BRIEF:
Exactly as written, print every line of the listing below and omit its pictures.

SOURCE MATERIAL:
○ ○ ○ ○

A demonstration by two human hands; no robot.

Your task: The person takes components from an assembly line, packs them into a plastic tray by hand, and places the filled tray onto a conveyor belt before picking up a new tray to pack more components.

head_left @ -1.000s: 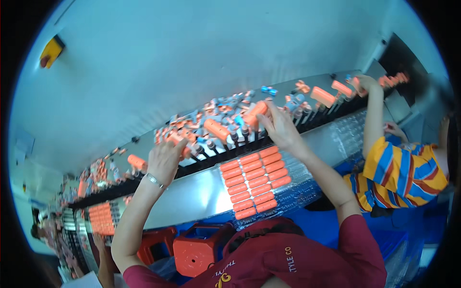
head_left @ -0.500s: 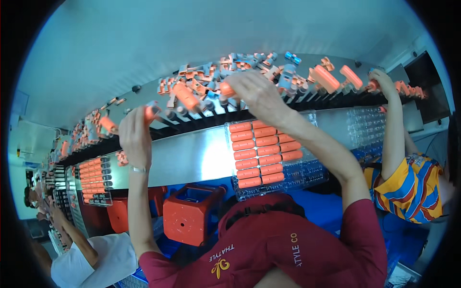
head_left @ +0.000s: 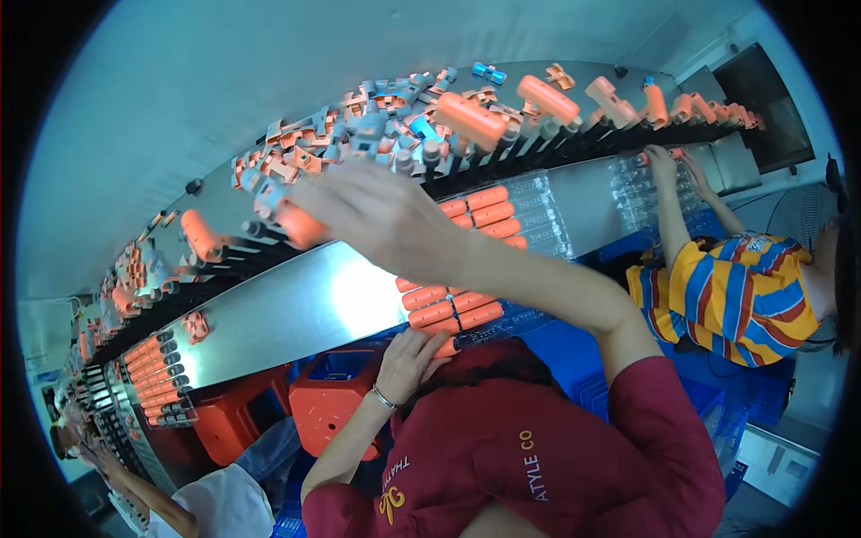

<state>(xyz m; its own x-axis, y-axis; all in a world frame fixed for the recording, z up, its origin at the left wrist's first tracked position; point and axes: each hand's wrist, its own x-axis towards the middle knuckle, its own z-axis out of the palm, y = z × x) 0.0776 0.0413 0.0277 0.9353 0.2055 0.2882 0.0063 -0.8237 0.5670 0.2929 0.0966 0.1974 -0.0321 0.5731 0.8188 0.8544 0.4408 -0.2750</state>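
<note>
My right hand (head_left: 377, 215) reaches left across a long black conveyor rail (head_left: 538, 148) of pegs; it is blurred, and its fingertips close on an orange cylindrical piece (head_left: 300, 224). More orange pieces (head_left: 471, 117) stand on pegs along the rail. My left hand (head_left: 408, 357) rests low at the near edge of a clear tray (head_left: 538, 215) filled with rows of orange pieces (head_left: 448, 309), fingers loosely apart and touching the tray's edge.
Loose orange and grey parts (head_left: 359, 125) lie heaped behind the rail. A co-worker in a striped shirt (head_left: 735, 287) works at another clear tray (head_left: 641, 184) to the right. A second filled tray (head_left: 157, 381) and a person in white (head_left: 215, 507) are at left. An orange stool (head_left: 336, 408) stands below.
My left hand has dropped from the peg rail down to the tray's near edge. My right hand has swung leftward along the rail with an orange piece. The view has tilted.
</note>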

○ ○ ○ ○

TASK RESULT:
A demonstration by two human hands; no robot.

Your task: The person takes components from an assembly line, packs them into a plastic tray by hand, and places the filled tray onto a conveyor belt before picking up a new tray to pack more components.

head_left @ -1.000s: 
head_left @ -0.500s: 
head_left @ +0.000s: 

<state>(xyz m; its own x-axis, y-axis; all in a world frame fixed for the recording, z up, its origin at the left wrist's first tracked position; point and axes: each hand's wrist, its own x-axis towards the middle knuckle, its own z-axis out of the palm, y = z × x) 0.0776 0.0413 0.0277 0.9353 0.2055 0.2882 0.0063 -0.8237 0.5670 0.2929 0.0966 0.1974 -0.0321 0.5731 0.8188 0.8544 0.4408 -0.2750</state>
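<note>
My right hand (head_left: 377, 215) reaches left across a long black conveyor rail (head_left: 538, 148) of pegs; it is blurred, and its fingertips close on an orange cylindrical piece (head_left: 300, 224). More orange pieces (head_left: 471, 117) stand on pegs along the rail. My left hand (head_left: 408, 357) rests low at the near edge of a clear tray (head_left: 538, 215) filled with rows of orange pieces (head_left: 448, 309), fingers loosely apart and touching the tray's edge.
Loose orange and grey parts (head_left: 359, 125) lie heaped behind the rail. A co-worker in a striped shirt (head_left: 735, 287) works at another clear tray (head_left: 641, 184) to the right. A second filled tray (head_left: 157, 381) and a person in white (head_left: 215, 507) are at left. An orange stool (head_left: 336, 408) stands below.
My left hand has dropped from the peg rail down to the tray's near edge. My right hand has swung leftward along the rail with an orange piece. The view has tilted.
</note>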

An answer has been given, and the exercise is complete.